Origami & Kirigami

In anticipation of the exhibition 40 under 40: Craft Futures, on view at the Renwick Gallery of the Smithsonian American Art Museum from July 20, 2012 — February 3, 2013, the museum asked the 40 artists featured to share personal videos of themselves with our audience. Here’s what Erik Demaine submitted.

Origami is the ancient Japanese art of paper folding. One uncut square of paper can, in the hands of an origami artist, be folded into a bird, a frog, a sailboat, or a Japanese samurai helmet beetle. Origami can be extraordinarily complicated and intricate.

The art of origami has been going through a renaissance over the past 30 years, with new designs being created at ever-increasing levels of complexity. It’s no coincidence that this rise in origami complexity has emerged at the same time scientists, mathematicians and origami artists themselves have been discovering more and more of the mathematical rules that govern how paper folding works.

Indeed, if you take an origami model, of a bird for example, and carefully unfold it, you’ll see the pattern of creases that act as a blueprint for the model. This crease pattern contains the secret of how the paper is able to fold into the bird – and that secret is math. In theory, we could use this crease pattern to determine exactly how the paper should fold up and what shape it will form – if, that is, we understood all the secret rules of paper folding.

At heart, mathematics is about understanding the rules and patterns of the universe, be they patterns in numbers, in the stock market, or in nature.

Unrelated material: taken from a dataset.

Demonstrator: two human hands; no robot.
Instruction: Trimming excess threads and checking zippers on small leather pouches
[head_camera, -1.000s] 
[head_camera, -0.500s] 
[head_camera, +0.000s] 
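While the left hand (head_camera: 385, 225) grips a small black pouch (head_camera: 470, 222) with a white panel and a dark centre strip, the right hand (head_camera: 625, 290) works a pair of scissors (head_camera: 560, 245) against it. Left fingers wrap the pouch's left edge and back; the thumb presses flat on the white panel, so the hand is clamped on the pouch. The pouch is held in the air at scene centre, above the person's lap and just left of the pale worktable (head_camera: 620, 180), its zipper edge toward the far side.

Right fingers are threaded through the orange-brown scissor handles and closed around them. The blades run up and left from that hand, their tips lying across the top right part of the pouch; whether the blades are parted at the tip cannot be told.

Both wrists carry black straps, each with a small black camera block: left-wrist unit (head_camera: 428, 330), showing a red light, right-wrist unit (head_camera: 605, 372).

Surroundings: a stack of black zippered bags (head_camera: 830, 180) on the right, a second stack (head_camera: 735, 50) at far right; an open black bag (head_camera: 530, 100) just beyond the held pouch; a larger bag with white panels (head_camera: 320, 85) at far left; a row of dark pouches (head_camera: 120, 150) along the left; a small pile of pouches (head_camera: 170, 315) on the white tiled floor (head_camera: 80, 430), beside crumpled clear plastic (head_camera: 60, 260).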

In the case of origami, we need to look at the geometry of the crease pattern, where the lines intersect, what angles they form, and in what direction the creases fold: are they valley creases or mountain creases?

Most traditional origami models fold flat, meaning you could press the model in a book without crumpling it. It turns out that the crease patterns of flat origami models have some very special properties. One of them is called Maekawa’s Theorem: at every vertex where creases intersect in a flat origami crease pattern, the difference between the number of mountain and valley creases is always two. So, at a vertex you could have 5 mountains and 3 valleys, but never 6 mountains and 2 valleys, for example.